• [Exercise details]
Repeat the lines below exactly as written, please, from the line with "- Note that" to the line with "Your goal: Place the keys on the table", both lines included, and no others.

[Start of section]

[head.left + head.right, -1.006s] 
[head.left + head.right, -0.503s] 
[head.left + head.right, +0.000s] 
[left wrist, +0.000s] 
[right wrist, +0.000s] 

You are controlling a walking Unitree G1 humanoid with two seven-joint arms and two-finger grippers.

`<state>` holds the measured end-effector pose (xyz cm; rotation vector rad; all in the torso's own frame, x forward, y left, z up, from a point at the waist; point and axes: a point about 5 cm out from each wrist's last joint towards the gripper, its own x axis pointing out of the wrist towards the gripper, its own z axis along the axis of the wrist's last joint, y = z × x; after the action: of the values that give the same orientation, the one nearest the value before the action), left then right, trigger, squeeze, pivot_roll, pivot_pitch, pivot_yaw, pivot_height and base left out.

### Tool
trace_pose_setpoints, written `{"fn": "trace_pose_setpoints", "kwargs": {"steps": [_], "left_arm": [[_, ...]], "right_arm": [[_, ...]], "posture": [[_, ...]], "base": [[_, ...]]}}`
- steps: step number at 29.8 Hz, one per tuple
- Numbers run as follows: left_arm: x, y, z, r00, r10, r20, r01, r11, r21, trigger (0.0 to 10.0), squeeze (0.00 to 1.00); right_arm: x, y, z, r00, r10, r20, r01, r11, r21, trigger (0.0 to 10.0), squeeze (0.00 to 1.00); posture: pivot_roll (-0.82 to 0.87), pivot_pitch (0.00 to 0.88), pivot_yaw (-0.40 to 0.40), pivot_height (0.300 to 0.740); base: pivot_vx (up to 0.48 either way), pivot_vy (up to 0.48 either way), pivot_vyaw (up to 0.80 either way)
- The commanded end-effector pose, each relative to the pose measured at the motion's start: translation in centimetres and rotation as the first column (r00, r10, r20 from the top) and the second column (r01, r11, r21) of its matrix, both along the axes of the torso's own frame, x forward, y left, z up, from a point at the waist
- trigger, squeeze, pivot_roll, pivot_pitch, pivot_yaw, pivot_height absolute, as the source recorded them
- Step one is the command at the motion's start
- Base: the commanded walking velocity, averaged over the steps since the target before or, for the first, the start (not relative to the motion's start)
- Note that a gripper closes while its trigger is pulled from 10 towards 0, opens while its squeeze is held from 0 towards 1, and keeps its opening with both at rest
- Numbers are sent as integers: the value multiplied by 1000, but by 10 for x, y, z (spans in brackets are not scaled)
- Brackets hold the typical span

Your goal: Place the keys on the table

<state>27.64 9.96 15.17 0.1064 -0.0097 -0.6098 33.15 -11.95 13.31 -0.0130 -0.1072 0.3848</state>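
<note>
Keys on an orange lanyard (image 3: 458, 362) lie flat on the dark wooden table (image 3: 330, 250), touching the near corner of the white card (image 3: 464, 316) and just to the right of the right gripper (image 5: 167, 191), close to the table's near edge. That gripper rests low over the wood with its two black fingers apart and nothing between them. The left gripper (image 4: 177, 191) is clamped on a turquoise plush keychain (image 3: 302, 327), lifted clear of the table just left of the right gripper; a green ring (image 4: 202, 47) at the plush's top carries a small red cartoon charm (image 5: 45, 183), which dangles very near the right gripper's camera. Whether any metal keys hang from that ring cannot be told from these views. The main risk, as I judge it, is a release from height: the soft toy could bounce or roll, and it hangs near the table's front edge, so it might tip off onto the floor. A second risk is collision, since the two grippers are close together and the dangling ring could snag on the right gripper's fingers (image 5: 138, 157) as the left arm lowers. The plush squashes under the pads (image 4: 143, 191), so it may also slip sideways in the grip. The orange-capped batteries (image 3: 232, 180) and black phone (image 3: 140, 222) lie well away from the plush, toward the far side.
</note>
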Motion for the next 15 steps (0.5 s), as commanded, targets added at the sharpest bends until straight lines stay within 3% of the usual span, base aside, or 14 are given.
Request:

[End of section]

• [Response]
- Note that a gripper closes while its trigger is pulled from 10 towards 0, opens while its squeeze is held from 0 towards 1, and keeps its opening with both at rest
- Numbers are sent as integers: the value multiplied by 1000, but by 10 for x, y, z (spans in brackets are not scaled)
- Brackets hold the typical span

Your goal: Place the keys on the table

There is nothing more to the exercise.